* [Task prompt]: Everything in the listing must be transcribed exactly, from the first line to the last.

* [Stored data]:
BEGIN
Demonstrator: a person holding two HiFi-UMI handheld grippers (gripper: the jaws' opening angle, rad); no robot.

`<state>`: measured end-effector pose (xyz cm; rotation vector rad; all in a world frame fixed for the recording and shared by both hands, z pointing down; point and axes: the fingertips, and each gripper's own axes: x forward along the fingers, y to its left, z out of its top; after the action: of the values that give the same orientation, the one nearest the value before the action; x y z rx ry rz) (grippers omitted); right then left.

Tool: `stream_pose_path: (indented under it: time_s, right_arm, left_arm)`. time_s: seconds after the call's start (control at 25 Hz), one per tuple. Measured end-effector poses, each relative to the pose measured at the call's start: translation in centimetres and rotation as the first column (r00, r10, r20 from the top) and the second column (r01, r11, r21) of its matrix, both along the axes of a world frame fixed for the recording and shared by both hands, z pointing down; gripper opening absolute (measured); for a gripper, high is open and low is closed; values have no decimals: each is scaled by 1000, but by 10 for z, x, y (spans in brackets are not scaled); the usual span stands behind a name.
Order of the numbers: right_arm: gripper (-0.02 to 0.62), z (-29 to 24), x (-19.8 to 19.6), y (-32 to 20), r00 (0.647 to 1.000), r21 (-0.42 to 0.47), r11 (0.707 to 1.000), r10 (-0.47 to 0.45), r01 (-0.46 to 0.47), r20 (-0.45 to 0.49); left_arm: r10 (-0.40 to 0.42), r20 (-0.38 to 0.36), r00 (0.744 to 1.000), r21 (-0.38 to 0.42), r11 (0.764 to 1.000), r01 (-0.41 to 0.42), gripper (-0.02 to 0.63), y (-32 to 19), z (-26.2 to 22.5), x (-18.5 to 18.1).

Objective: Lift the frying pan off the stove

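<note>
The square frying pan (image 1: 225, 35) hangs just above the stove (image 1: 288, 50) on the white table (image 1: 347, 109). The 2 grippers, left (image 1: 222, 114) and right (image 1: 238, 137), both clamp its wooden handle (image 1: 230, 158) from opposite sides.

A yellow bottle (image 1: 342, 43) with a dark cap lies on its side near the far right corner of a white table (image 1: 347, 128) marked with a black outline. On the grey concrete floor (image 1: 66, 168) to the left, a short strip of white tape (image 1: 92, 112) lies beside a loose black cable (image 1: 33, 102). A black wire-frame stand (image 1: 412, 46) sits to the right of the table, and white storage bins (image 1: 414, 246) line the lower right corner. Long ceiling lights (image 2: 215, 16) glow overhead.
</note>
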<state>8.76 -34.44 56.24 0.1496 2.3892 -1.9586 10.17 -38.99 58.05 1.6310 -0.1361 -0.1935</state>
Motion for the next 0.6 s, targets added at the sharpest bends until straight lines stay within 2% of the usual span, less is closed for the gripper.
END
* [Exercise output]:
Demonstrator: a person holding two HiFi-UMI handheld grippers (gripper: the jaws' opening angle, rad); no robot.

`<state>`: measured end-effector pose (xyz cm; rotation vector rad; all in a world frame fixed for the recording and shared by both hands, z pointing down; point and axes: the fingertips, and each gripper's own axes: x forward along the fingers, y to its left, z out of its top; after the action: of the values that give the same orientation, the one nearest the value before the action; x y z rx ry rz) (grippers omitted); right then left.

Tool: `stream_pose_path: (indented under it: time_s, right_arm, left_arm)`. time_s: seconds after the call's start (control at 25 Hz), one per tuple. Measured end-effector poses, each relative to the pose measured at the call's start: translation in centimetres and rotation as the first column (r00, r10, r20 from the top) and the second column (r01, r11, r21) of its matrix, both along the axes of a world frame fixed for the recording and shared by both hands, z pointing down; gripper opening absolute (measured); for a gripper, high is open and low is closed; values have no decimals: each is scaled by 1000, but by 10 for z, x, y (spans in brackets are not scaled); the usual span stands behind a name.
Order of the numbers: right_arm: gripper (-0.02 to 0.62), z (-29 to 24), x (-19.8 to 19.6), y (-32 to 20), r00 (0.647 to 1.000), r21 (-0.42 to 0.47), r11 (0.707 to 1.000), r10 (-0.47 to 0.45), r01 (-0.46 to 0.47), r20 (-0.45 to 0.49); left_arm: r10 (-0.40 to 0.42), r20 (-0.38 to 0.36), r00 (0.744 to 1.000), r21 (-0.38 to 0.42), r11 (0.764 to 1.000), r01 (-0.41 to 0.42), gripper (-0.02 to 0.63), y (-32 to 19), z (-26.2 to 22.5), x (-18.5 to 18.1).

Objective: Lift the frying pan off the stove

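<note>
The square frying pan (image 1: 225, 35) hangs just above the stove (image 1: 288, 50) on the white table (image 1: 347, 109). The 2 grippers, left (image 1: 222, 114) and right (image 1: 238, 137), both clamp its wooden handle (image 1: 230, 158) from opposite sides.

A yellow bottle (image 1: 342, 43) with a dark cap lies on its side near the far right corner of a white table (image 1: 347, 128) marked with a black outline. On the grey concrete floor (image 1: 66, 168) to the left, a short strip of white tape (image 1: 92, 112) lies beside a loose black cable (image 1: 33, 102). A black wire-frame stand (image 1: 412, 46) sits to the right of the table, and white storage bins (image 1: 414, 246) line the lower right corner. Long ceiling lights (image 2: 215, 16) glow overhead.
</note>
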<state>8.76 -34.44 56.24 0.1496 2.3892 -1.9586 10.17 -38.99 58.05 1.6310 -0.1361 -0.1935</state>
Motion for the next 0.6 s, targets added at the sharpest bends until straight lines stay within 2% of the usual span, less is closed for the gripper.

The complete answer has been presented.